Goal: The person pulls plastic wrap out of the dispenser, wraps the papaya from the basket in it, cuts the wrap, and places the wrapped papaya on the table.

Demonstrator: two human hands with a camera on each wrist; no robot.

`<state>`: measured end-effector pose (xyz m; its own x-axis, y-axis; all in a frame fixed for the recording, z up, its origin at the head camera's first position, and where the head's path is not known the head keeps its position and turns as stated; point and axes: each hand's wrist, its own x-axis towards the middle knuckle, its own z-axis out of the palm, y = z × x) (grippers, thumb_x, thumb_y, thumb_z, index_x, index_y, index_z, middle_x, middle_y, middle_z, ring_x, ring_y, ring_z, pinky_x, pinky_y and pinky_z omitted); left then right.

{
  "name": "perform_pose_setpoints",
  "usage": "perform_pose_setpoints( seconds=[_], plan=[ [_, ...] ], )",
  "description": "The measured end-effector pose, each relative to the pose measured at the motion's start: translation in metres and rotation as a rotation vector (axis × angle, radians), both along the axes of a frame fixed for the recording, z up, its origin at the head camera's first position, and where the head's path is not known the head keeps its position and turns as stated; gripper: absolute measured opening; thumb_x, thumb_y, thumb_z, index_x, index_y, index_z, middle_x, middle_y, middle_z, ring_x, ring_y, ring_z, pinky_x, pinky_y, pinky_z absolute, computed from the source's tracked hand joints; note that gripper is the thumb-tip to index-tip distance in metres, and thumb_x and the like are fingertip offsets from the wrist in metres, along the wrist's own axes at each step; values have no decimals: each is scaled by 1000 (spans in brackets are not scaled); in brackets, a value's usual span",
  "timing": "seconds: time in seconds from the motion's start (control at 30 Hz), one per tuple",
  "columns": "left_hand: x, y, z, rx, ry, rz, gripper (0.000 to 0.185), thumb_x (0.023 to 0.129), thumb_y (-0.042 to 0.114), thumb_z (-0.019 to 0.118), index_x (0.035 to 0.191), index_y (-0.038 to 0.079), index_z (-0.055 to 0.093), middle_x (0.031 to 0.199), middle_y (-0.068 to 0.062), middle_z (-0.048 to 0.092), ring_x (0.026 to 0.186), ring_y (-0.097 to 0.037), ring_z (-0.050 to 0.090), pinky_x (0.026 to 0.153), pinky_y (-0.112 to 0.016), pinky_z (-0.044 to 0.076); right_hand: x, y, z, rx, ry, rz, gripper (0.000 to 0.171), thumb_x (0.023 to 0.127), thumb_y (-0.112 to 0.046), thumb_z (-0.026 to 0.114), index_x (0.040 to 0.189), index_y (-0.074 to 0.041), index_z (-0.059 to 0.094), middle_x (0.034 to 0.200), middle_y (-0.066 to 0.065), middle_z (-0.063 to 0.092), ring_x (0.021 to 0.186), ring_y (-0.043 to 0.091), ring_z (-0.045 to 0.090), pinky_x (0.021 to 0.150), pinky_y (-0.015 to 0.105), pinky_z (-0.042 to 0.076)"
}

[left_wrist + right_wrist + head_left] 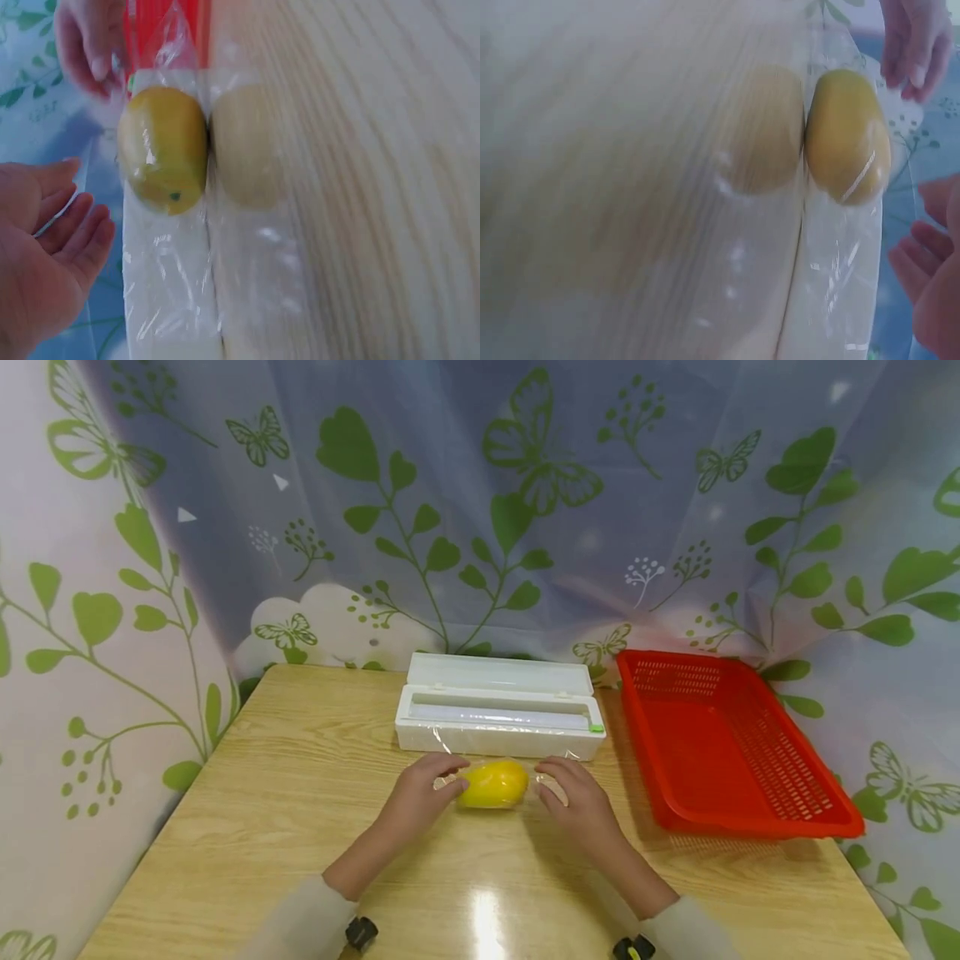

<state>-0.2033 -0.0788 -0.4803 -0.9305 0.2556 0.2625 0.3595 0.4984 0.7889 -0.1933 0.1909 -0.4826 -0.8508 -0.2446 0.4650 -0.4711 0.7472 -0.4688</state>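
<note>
A yellow mango (493, 783), covered with clear cling film (169, 277), lies on the table in front of a white cling film dispenser (502, 739). At the mango's left end is my left hand (427, 789), its thumb right at the fruit in the head view and its fingers loosely bent. My right hand (573, 797) hovers by the other end, thumb and fingers spread apart. Both wrist views show nothing pinched between the fingers. Film stretches beyond the mango (847, 139) over the tabletop, shiny and wrinkled.
The dispenser's lid (498, 675) stands raised at the back, with a film roll (498, 717) inside and a green piece (596, 728) at its right end. A red plastic basket (705, 760) sits on the right of the wooden table (262, 827). Patterned cloth (450, 527) hangs behind.
</note>
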Motion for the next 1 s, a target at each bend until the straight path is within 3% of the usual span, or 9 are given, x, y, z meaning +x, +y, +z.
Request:
perform_pose_setpoints(
  seconds=[0.17, 0.27, 0.6, 1.0],
  plan=[
    [-1, 15, -2, -98, -56, -77, 40, 94, 25, 73, 131, 12, 66, 137, -5, 61, 129, -29, 56, 106, -47, 48, -8, -15, -5, 56, -179, 93, 45, 91, -22, 76, 132, -9, 63, 144, 8, 56, 134, 30, 53, 107, 51, 47],
    [-4, 18, -4, -130, -78, -93, 43, 94, 27, 73, 133, 11, 64, 139, -7, 59, 129, -29, 56, 107, -46, 48, -12, -18, -6, 84, -242, 109, 51, 92, -28, 76, 137, -11, 59, 146, 7, 54, 136, 29, 51, 109, 49, 45],
    [-18, 16, -7, -150, -95, -117, 50, 93, 32, 74, 136, 10, 62, 139, -8, 59, 129, -28, 56, 109, -45, 46, -22, -20, -7, 128, -309, 87, 57, 92, -33, 74, 142, -14, 54, 147, 6, 54, 136, 29, 50, 111, 51, 44],
    [-37, 16, -11, -198, -95, -156, 60, 89, 30, 79, 140, 6, 57, 141, -11, 57, 129, -28, 55, 110, -45, 45, -33, -24, -7, 155, -301, 122, 69, 89, -35, 77, 148, -12, 49, 148, 7, 53, 136, 30, 50, 113, 49, 42]
  ],
)
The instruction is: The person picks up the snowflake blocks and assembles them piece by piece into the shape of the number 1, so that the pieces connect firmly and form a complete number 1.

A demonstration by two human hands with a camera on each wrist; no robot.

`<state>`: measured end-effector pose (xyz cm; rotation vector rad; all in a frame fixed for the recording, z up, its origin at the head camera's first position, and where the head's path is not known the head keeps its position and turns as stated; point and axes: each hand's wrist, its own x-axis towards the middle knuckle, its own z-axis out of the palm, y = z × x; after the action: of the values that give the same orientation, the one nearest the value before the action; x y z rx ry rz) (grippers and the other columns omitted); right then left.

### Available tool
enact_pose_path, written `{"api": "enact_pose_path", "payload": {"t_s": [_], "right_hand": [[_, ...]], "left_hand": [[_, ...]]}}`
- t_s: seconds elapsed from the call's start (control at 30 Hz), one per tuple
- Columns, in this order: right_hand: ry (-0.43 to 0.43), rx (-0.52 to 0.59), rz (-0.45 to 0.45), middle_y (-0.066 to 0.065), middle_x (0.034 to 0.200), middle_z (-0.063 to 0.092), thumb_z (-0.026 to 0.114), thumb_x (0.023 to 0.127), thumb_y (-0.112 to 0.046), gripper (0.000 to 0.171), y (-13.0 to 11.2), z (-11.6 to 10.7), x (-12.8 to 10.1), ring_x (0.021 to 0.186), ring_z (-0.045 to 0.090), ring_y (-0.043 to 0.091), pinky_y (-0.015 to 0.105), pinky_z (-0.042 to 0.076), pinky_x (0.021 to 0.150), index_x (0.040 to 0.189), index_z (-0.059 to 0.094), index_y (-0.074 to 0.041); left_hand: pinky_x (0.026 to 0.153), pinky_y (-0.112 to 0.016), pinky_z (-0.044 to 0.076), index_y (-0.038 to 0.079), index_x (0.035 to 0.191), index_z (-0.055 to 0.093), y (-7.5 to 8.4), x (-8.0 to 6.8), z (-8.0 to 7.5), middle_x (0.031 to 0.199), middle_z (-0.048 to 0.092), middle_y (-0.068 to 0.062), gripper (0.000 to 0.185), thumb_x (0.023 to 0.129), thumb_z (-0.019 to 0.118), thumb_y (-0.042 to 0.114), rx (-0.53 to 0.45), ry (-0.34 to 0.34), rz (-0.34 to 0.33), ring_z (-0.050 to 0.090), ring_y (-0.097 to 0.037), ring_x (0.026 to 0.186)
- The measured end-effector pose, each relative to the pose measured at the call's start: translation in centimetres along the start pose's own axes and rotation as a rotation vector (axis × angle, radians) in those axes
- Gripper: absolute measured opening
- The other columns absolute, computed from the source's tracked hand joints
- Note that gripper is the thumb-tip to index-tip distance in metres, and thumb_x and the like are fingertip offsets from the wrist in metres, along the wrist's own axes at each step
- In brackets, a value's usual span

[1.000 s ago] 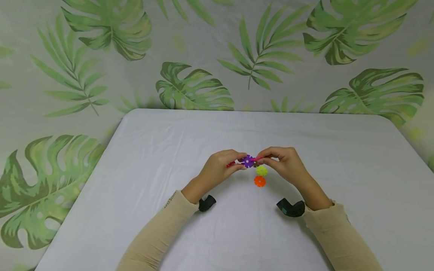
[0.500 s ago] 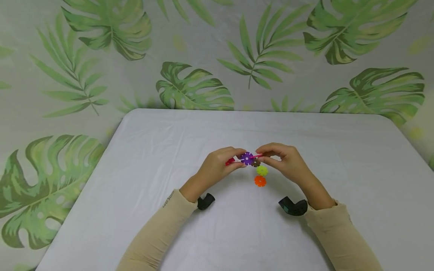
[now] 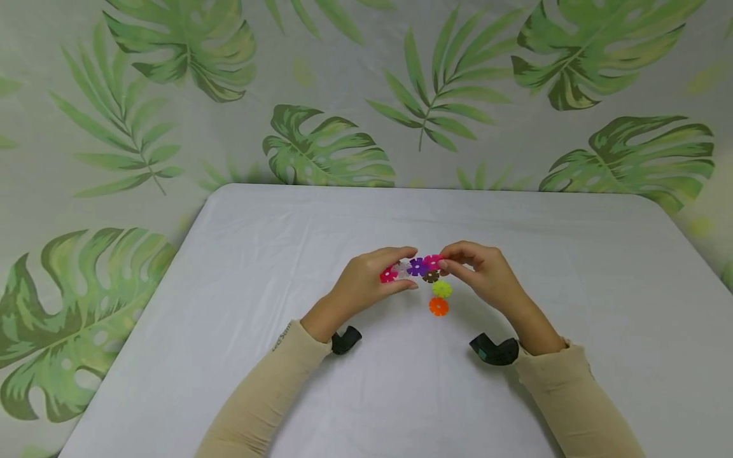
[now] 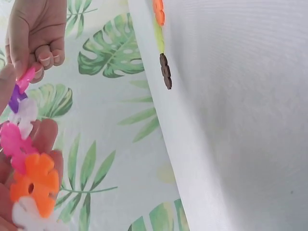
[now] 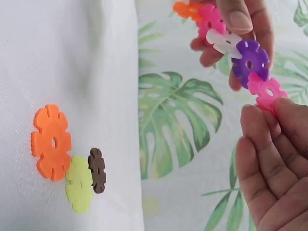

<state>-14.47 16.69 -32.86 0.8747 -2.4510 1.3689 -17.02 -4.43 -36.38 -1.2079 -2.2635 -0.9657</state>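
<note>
A chain of interlocking flower-shaped plastic discs [image 3: 417,267] is held up between the two hands, above the table. Pink, purple, white and orange discs show along it. My right hand [image 3: 487,272] pinches the pink end disc [image 5: 268,91] between thumb and fingers. My left hand [image 3: 366,277] curls round the other part of the chain, with thumb and forefinger spread apart at the tips; an orange disc [image 4: 34,180] and a white disc [image 4: 31,214] lie against its fingers. On the table below are single discs in orange [image 5: 51,142], yellow-green [image 5: 79,184] and brown [image 5: 97,171].
A white cloth covers the table [image 3: 401,394]. Its far edge meets a leaf-patterned backdrop [image 3: 326,89]. Black wrist-worn devices [image 3: 494,350] sit under both wrists. The loose discs lie in a short row below the hands, toward the right.
The pink end disc has turned from edge-on to face the head camera. My left thumb and forefinger have spread wider, showing more of the chain. The loose discs lie as before.
</note>
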Motion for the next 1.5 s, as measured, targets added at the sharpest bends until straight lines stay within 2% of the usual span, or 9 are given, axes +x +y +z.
{"api": "enact_pose_path", "payload": {"t_s": [0.07,0.17,0.47,0.63,0.77,1.0,1.33,1.5], "right_hand": [[-0.014,0.071,0.023,0.01,0.076,0.059,0.058,0.074,0.002,0.011,0.1,0.1,0.0,0.067,0.057,0.021,0.021,0.046,0.065,0.085,0.057,0.0],[-0.034,0.176,0.057,0.014,0.076,0.058,0.056,0.076,0.003,0.01,0.2,0.3,0.0,0.066,0.057,0.026,0.025,0.047,0.063,0.086,0.055,0.004],[-0.072,0.392,0.133,0.025,0.078,0.056,0.052,0.078,0.003,0.011,0.3,1.1,0.1,0.066,0.057,0.029,0.032,0.047,0.065,0.088,0.052,0.008],[-0.083,0.431,0.174,0.021,0.079,0.055,0.052,0.079,0.001,0.011,0.1,1.7,0.2,0.066,0.057,0.029,0.033,0.047,0.065,0.088,0.052,0.008],[-0.093,0.438,0.187,0.021,0.08,0.055,0.052,0.079,0.0,0.012,-0.1,1.8,0.2,0.068,0.055,0.033,0.033,0.047,0.066,0.088,0.052,0.008],[-0.096,0.345,0.167,0.02,0.087,0.055,0.053,0.079,-0.001,0.018,-0.4,0.9,0.1,0.075,0.057,0.027,0.032,0.046,0.07,0.096,0.052,0.004],[-0.052,0.02,0.2,0.008,0.096,0.056,0.059,0.077,-0.011,0.028,0.0,-0.8,-1.0,0.086,0.054,0.018,0.018,0.043,0.071,0.102,0.052,-0.004],[-0.045,-0.033,0.2,0.007,0.097,0.056,0.061,0.074,-0.011,0.031,1.6,-0.8,-1.9,0.085,0.053,0.022,0.028,0.043,0.074,0.103,0.052,-0.004]], "left_hand": [[0.081,-0.015,0.036,0.009,0.109,0.054,0.1,0.1,0.0,0.105,0.055,0.002,0.049,0.068,0.065,0.033,0.019,0.003,0.013,0.048,-0.004,0.098],[0.081,-0.017,0.037,0.009,0.108,0.054,0.2,0.2,-0.2,0.104,0.056,0.002,0.046,0.07,0.064,0.033,0.037,0.01,0.029,0.048,-0.004,0.096],[0.069,-0.015,0.04,0.01,0.107,0.055,0.4,0.1,-0.1,0.096,0.058,0.002,0.043,0.071,0.063,0.032,0.08,0.021,0.029,0.054,-0.004,0.081],[0.064,-0.012,0.04,0.011,0.104,0.056,0.5,0.1,-0.1,0.09,0.059,0.003,0.039,0.071,0.063,0.03,0.066,0.036,0.028,0.051,-0.001,0.071],[0.062,-0.01,0.04,0.011,0.1,0.058,0.5,0.2,-0.1,0.086,0.059,0.004,0.034,0.071,0.063,0.027,0.065,0.044,0.035,0.05,0.0,0.07],[0.061,-0.011,0.04,0.011,0.098,0.058,0.4,0.3,-0.2,0.085,0.059,0.003,0.032,0.071,0.063,0.027,0.072,0.047,0.024,0.049,-0.001,0.067],[0.06,-0.008,0.039,0.01,0.098,0.059,0.0,0.3,-0.2,0.085,0.059,0.003,0.033,0.069,0.065,0.025,0.069,0.089,0.016,0.047,0.0,0.065],[0.061,-0.007,0.039,0.01,0.098,0.058,-0.1,0.3,-0.2,0.087,0.059,0.003,0.034,0.069,0.065,0.026,0.058,0.104,0.005,0.047,0.001,0.066]]}}
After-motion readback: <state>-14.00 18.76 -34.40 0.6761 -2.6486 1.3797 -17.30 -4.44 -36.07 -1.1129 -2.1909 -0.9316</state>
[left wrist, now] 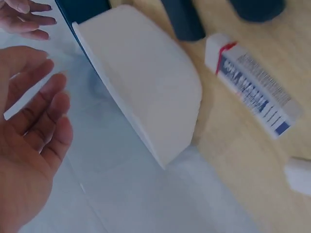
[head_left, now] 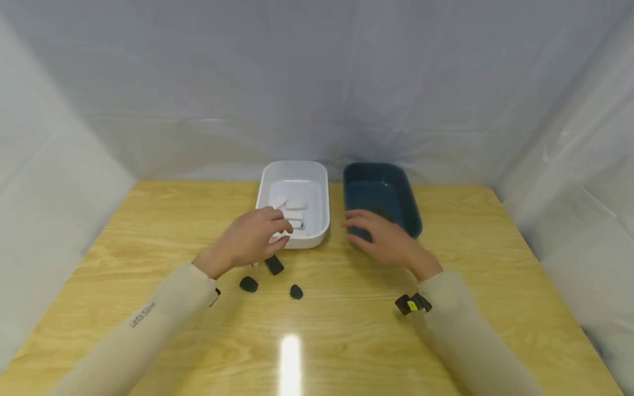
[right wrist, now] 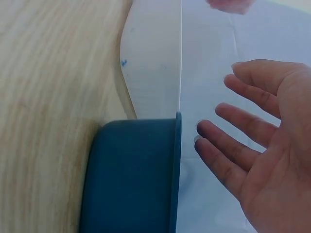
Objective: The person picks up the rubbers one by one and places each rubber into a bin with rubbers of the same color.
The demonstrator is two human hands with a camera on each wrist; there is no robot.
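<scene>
Your left hand [head_left: 250, 239] hovers at the near rim of the white tray [head_left: 322, 190], fingers relaxed and loosely bent, holding nothing; the left wrist view shows the palm open with fingers slightly apart. White erasers [head_left: 294, 212] lie inside that tray, just past your fingertips. Below the hand on the worktop [head_left: 148, 231] sit small black pieces: a black block [head_left: 274, 265] just beside the heel of the hand, a black pebble [head_left: 249, 284] nearer you, another black lump [head_left: 296, 292] to its right. The left wrist view also catches a sleeved white eraser [left wrist: 252, 90] with blue print lying on the wood beside the tray's outer wall. Right of the white tray, touching or nearly so, stands the dark blue tray [head_left: 383, 192]. Your right hand [head_left: 383, 236] floats over its near left corner, fingers spread and straight-ish, gripping nothing; can't tell if it brushes the rim. A black clip with a yellow spot [head_left: 413, 303] lies by your right sleeve.
</scene>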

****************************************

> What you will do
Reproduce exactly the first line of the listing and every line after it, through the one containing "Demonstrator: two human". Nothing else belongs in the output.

> Written response
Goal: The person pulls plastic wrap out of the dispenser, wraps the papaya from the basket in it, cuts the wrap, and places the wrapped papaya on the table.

Demonstrator: two human hands with a camera on each wrist; no robot.

At this stage, the exercise is finished.